### GOAL OF THE EXERCISE
Write out the whole listing exactly as it is written below.

### SUPPLIED INFORMATION
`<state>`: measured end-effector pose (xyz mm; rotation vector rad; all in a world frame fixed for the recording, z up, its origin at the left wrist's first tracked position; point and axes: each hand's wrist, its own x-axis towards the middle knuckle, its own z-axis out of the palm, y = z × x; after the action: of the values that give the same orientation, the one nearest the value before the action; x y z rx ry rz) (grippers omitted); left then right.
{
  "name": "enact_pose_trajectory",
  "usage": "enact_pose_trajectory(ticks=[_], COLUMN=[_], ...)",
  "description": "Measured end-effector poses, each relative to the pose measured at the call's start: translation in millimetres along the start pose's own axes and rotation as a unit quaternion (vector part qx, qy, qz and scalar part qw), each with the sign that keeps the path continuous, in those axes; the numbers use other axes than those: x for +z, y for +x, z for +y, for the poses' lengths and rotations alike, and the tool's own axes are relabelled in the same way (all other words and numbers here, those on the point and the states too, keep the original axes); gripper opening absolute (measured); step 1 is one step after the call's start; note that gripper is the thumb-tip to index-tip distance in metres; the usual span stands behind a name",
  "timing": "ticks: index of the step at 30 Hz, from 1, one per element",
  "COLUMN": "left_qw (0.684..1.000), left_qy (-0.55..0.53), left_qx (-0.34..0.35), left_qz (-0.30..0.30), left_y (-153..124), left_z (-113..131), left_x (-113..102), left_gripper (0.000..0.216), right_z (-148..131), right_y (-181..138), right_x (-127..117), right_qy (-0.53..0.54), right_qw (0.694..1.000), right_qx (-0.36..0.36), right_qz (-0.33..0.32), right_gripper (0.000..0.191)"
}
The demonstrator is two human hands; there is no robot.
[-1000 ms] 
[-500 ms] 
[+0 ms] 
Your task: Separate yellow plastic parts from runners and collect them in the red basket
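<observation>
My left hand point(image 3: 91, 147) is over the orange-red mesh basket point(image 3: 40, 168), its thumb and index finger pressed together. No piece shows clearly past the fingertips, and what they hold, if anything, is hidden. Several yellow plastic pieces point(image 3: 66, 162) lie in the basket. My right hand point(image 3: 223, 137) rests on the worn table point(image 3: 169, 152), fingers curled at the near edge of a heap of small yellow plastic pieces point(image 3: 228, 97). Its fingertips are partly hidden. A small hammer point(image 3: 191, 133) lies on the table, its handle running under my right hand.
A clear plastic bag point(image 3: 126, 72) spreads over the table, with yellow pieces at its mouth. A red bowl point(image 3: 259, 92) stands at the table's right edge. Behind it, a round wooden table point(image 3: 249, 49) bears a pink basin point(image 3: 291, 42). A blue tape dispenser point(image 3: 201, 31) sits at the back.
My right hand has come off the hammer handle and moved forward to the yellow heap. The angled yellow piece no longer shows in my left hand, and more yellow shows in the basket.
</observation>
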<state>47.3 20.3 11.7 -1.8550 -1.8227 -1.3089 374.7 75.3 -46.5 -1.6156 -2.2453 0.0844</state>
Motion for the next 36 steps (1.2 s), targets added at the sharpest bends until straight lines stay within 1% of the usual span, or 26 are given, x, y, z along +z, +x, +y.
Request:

### COMPLETED TASK
`<state>`: measured end-effector pose (xyz mm; rotation vector rad; all in a world frame fixed for the recording, z up, its origin at the left wrist's first tracked position; point and axes: each hand's wrist, its own x-axis towards the middle knuckle, its own z-axis out of the palm, y = z × x; after the action: of the values that give the same orientation, the one nearest the value before the action; x y z rx ry rz) (grippers omitted); left then right.
{
  "name": "enact_pose_trajectory",
  "usage": "enact_pose_trajectory(ticks=[_], COLUMN=[_], ...)",
  "description": "Measured end-effector poses, each relative to the pose measured at the call's start: translation in millimetres along the start pose's own axes and rotation as a unit quaternion (vector part qx, qy, qz and scalar part qw), each with the sign that keeps the path continuous, in those axes; the numbers use other axes than those: x for +z, y for +x, z for +y, for the poses' lengths and rotations alike, and the tool's own axes are relabelled in the same way (all other words and numbers here, those on the point and the states too, keep the original axes); gripper opening absolute (measured); step 1 is one step after the call's start; note that gripper is the thumb-tip to index-tip distance in metres; the usual span stands behind a name",
  "timing": "ticks: index of the step at 30 Hz, from 1, one per element",
  "COLUMN": "left_qw (0.684..1.000), left_qy (-0.55..0.53), left_qx (-0.34..0.35), left_qz (-0.30..0.30), left_y (-153..124), left_z (-113..131), left_x (-113..102), left_gripper (0.000..0.216), right_z (-148..131), right_y (-181..138), right_x (-127..117), right_qy (-0.53..0.54), right_qw (0.694..1.000), right_qx (-0.36..0.36), right_qz (-0.33..0.32), right_gripper (0.000..0.191)"
}
The demonstrator is two human hands; there is no robot.
[-1000 ms] 
[-500 ms] 
[+0 ms] 
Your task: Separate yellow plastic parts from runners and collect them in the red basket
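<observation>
My left hand point(image 3: 91, 147) is over the orange-red mesh basket point(image 3: 40, 168), its thumb and index finger pressed together. No piece shows clearly past the fingertips, and what they hold, if anything, is hidden. Several yellow plastic pieces point(image 3: 66, 162) lie in the basket. My right hand point(image 3: 223, 137) rests on the worn table point(image 3: 169, 152), fingers curled at the near edge of a heap of small yellow plastic pieces point(image 3: 228, 97). Its fingertips are partly hidden. A small hammer point(image 3: 191, 133) lies on the table, its handle running under my right hand.
A clear plastic bag point(image 3: 126, 72) spreads over the table, with yellow pieces at its mouth. A red bowl point(image 3: 259, 92) stands at the table's right edge. Behind it, a round wooden table point(image 3: 249, 49) bears a pink basin point(image 3: 291, 42). A blue tape dispenser point(image 3: 201, 31) sits at the back.
My right hand has come off the hammer handle and moved forward to the yellow heap. The angled yellow piece no longer shows in my left hand, and more yellow shows in the basket.
</observation>
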<state>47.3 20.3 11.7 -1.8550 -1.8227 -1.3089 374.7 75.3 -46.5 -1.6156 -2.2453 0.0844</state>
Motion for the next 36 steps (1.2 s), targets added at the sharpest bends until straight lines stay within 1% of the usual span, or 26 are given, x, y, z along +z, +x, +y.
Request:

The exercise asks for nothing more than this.